Heal Your Brain: Introduction to the New Neuropsychiatry

How neuroscience advances can improve depression treatment...6 key principles

Posted Jul 14, 2011

Do you remember Dr. Lewis Thomas, the renowned physician-writer?

Back in the 1970s, Dr. Thomas wrote an elegant book of essays, The Lives of a Cell: Notes of a Biology Watcher, in which he poetically linked the latest advances in biology to the care of patients, to hospitals, to social issues, and even to the state of the biosphere.  Lewis Thomas was always an inspiration to me as a young physician and writer, and he has often come to mind over the past decade-a time of incredible advances in neuroscience

I am a psychiatrist, and I work in the Columbia University Department of Psychiatry, at the New York State Psychiatric Institute in New York City.  At Columbia, I teach and do research and run various programs.  But I am also a clinical psychiatrist, with an active practice in psychopharmacology and psychotherapy, and a few evenings a week I go to my office on the Upper West Side of Manhattan to see patients-primarily with mood and anxiety disorders. 

In recent years I have become what you could call a 'New Neuropsychiatry watcher.'  I go to conferences at Columbia and elsewhere, I speak with research colleagues, I run studies that test medications and the effects of therapy, and I work with other doctors doing brain scans of patients with various disorders-especially with chronic depression and anxiety disorders. 

More than anything else, I have become fascinated by the torrent of discoveries in neuroscience, from brain imaging studies to genetics to 'animal models' of psychiatric illnesses, as well as innovative treatments such as the implantation of electrodes deep in the brain to treat severe depression, and trials of new medications and types of therapy like 'behavioral activation' therapy.

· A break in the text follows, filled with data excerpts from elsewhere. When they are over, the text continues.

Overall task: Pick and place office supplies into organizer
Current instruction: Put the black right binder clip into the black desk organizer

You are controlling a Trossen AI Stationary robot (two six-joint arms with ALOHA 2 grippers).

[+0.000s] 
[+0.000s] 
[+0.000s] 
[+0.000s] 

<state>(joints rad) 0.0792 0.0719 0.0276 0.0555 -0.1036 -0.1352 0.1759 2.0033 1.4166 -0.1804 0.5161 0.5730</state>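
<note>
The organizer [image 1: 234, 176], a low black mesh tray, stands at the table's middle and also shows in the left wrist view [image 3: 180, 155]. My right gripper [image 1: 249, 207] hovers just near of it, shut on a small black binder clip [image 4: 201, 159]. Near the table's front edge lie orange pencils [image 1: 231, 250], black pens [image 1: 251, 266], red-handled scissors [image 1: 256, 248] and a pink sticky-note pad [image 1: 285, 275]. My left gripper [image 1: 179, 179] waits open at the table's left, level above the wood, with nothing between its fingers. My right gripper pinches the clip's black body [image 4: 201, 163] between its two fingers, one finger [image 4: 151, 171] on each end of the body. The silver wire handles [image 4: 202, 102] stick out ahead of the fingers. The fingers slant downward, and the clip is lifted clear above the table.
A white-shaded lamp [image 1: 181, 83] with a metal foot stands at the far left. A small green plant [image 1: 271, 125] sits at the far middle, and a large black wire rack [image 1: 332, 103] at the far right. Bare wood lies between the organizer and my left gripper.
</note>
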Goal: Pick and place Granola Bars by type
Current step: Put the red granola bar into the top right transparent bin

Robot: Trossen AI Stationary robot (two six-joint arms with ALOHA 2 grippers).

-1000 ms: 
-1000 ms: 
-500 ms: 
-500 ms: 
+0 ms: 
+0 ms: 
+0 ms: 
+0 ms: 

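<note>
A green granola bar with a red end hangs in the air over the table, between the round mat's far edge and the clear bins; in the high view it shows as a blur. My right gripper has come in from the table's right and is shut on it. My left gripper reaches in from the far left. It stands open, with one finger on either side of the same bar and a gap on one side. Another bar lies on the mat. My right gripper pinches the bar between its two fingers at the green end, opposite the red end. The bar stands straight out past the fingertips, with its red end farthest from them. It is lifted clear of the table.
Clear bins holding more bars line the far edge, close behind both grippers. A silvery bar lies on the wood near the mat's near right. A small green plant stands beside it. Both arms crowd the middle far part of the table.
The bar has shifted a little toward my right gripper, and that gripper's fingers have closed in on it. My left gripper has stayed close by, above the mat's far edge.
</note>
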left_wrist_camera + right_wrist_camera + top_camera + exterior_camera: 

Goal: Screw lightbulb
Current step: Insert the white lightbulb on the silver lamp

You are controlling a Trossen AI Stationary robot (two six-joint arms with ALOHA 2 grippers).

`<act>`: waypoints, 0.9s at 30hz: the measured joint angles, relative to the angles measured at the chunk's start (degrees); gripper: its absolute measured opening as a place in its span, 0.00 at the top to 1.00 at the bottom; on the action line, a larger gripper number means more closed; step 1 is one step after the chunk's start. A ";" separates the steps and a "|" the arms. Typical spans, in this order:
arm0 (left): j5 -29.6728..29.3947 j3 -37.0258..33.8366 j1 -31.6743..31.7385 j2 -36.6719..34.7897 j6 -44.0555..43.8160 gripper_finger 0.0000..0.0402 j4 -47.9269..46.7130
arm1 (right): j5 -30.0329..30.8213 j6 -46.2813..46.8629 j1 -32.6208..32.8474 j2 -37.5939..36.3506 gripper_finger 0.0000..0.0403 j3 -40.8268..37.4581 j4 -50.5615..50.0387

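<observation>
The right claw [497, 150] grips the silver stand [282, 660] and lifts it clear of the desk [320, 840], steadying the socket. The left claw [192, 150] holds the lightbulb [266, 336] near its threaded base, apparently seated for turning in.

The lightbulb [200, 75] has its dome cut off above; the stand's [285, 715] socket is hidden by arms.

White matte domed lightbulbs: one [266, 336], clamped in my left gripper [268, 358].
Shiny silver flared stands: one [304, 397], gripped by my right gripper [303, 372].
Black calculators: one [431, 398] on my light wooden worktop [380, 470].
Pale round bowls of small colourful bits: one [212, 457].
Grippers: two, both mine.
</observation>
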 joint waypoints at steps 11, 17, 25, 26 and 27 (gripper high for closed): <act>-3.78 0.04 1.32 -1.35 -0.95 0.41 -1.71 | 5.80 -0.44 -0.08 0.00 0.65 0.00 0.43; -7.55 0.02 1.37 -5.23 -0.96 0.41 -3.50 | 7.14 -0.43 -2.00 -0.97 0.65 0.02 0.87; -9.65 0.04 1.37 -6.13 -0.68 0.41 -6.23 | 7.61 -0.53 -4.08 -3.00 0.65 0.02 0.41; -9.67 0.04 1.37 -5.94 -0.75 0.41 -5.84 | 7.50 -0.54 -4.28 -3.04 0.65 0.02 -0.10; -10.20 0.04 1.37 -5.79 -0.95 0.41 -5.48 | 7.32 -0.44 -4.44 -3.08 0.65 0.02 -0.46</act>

The world of research is fascinating, and the past decade has brought incredible advances-the beginnings of a true understanding of how the brain functions in health and disease.  Every week, I shuttle back and forth between the rarefied world of neuropsychiatry research and the daily realities of work as a psychiatrist who treats people with depression or anxiety disorders-dealing with insurance companies, prescription renewals and the like. 

Living this double life, I began to wonder: is it possible to bridge the chasm between cutting-edge science and the busy clinic?  Given how complicated the brain is, and how fragmentary our knowledge is at this point, is it possible to come up with basic principles grounded in neuroscience that can help to guide treatment of these disorders?  And are there principles that people with depression and anxiety disorders-or their families and loved ones-can use to obtain better results?

I started writing my recent book, Heal Your Brain, over a decade ago, but it was only the past four or five years that I was able to really refine my argument.  At a certain point it seemed that every week there was a new advance linking the latest research in the neuroscience laboratory with what we psychiatrists see in our offices. 

Eventually, I came up with six key concepts for the New Neuropsychiatry.  Each of these is supported by research findings, and each has relevance to people whose lives have been affected by depression and anxiety disorders. Specifically, each principle can help us-doctors as well as patients and their families-to better manage these disorders, and I believe they can help researchers to work more effectively to bridge the chasm between the laboratory and the doctor's office.

6 Key Concepts for the New Neuropsychiatry

As I describe in Heal Your Brain, and as I will discuss in future postings, these concepts include the following:

1) neuroplasticity, the ongoing remodeling of brain structure and function throughout life, which can be affected by biological agents, behavior, exercise, and thought patterns;

2) the damaging impact of clinical depression and anxiety disorders on brain structure and function;

3) the importance of achieving "remission" of disorders, and its potential effects on limiting or even reversing brain injury occurring as a result of psychiatric disorders;

4) the importance of behaviors such as learning, psychotherapy, and exercise as well as somatic treatments (medications, etc.) on changing brain structure, connectivity and function, and on alleviating disorders;

5) the impact of physical health on the brain and the course of psychiatric disorders; and

6) the possibility of enhancing resilience as a means of alleviating chronic stress and improving the long-term outcome of mood and anxiety disorders.

The purpose of this blog is to explore the ways in which what I call the New Neuropsychiatry can improve the treatment of people with psychiatric disorders. But it is also to explore the ways in which patients' experience can inform research, and help us researchers to do better studies in order to improve treatment.  One thing I have realized as a 'New Neuropsychiatry watcher' is that this communication is a two-way street.  Insights from the research lab and the doctor's office-not to mention from the experiences of people with depression and anxiety disorders-can help bridge the chasm between research and practice, and lead to true advances in care.